Early life and crimes
Charles Peace was born in Sheffield, youngest son of a shoemaker John Peace and his wife, a naval surgeon's daughter. At fourteen, Charles was permanently crippled in an accident at a steel-rolling mill, and embarked on a life of crime.
In 1854, he was found guilty of multiple burglaries and sentenced to four years' penal servitude. After his release, in 1859, he married a widow named Hannah Ward. Soon afterwards, he committed a major burglary in Manchester, nearly killing the police officer who came to arrest him, and was sentenced to six years' penal servitude. Another burglary in Manchester (Lower Broughton) earned him an eight-year sentence.
For a while after this, he seems to have concentrated on his picture-framing business, before working on the North Eastern Railway, from which he was sacked for absenteeism. After moving to the Sheffield suburb of Darnall, Peace made the acquaintance of a civil engineer called Dyson, which would prove fateful in due course.
At Whalley Range, Manchester, Peace was seen by two policemen entering the grounds of a house on 1 August 1876, about midnight.
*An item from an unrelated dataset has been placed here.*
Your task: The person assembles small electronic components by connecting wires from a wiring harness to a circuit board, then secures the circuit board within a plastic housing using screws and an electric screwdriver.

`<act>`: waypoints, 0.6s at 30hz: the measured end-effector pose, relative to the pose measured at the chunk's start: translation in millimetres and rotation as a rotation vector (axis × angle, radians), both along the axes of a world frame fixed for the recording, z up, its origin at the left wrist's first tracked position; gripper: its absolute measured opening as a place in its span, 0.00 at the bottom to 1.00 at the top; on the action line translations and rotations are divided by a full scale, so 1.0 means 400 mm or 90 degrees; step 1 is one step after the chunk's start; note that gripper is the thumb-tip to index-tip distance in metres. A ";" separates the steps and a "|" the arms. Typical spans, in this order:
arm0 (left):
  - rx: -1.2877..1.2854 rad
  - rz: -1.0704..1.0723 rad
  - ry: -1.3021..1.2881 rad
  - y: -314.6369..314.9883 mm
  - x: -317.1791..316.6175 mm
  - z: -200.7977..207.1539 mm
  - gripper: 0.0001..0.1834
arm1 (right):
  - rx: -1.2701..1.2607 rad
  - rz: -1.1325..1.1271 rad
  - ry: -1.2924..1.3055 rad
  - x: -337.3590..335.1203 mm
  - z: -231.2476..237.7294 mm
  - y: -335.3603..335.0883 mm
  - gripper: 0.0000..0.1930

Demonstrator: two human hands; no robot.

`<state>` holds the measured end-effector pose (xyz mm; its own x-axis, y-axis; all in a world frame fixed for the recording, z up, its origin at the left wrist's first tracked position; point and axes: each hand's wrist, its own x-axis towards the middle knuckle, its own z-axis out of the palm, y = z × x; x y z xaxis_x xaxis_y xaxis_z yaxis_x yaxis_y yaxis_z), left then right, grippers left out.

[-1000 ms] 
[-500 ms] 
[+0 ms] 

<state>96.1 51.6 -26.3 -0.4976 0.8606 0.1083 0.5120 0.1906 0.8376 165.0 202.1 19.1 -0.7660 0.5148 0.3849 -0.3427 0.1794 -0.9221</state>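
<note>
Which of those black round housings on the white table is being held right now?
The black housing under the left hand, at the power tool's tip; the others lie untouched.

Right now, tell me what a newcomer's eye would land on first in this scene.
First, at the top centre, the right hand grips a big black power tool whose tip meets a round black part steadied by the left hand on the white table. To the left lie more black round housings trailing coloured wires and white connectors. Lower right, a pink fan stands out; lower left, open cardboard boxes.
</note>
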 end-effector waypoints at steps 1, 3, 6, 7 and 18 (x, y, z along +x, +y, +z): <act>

One of them, PC Nicholas Cock, intercepted him as he was trying to escape. Peace took out his revolver and warned Cock to stand back. The policeman came on. Peace fired, but deliberately wide of him. Cock drew his truncheon, and Peace fired again, this time seriously wounding Cock, who died on 2 August. In the dark, Peace was able to escape, and two brothers, John and William Habron, living nearby, were arrested and charged with the killing of Constable Cock. At Manchester Assizes, John Habron was acquitted for lack of evidence, but William Habron was sentenced to death, later commuted to penal servitude for life. Peace had made a point of attending the trial, to confirm that he was not a suspect, before returning to Darnall.
In the meantime, Peace had developed an obsessive interest in Dyson's wife, though it was never established how far she may have returned his feelings. In June 1876, Dyson threw a card into the garden of Peace's house, reading: "Charles Peace is requested not to interfere with my family." On 1 July, Peace approached Mrs Dyson and threatened to blow out her brains and those of her husband. Dyson took out a summons against Peace, and moved to a different suburb, Banner Cross. On their first day in the new house, 29 October, Mrs Dyson was accosted by Peace, who said "You see, I am here to annoy you, and I'll annoy you wherever you go."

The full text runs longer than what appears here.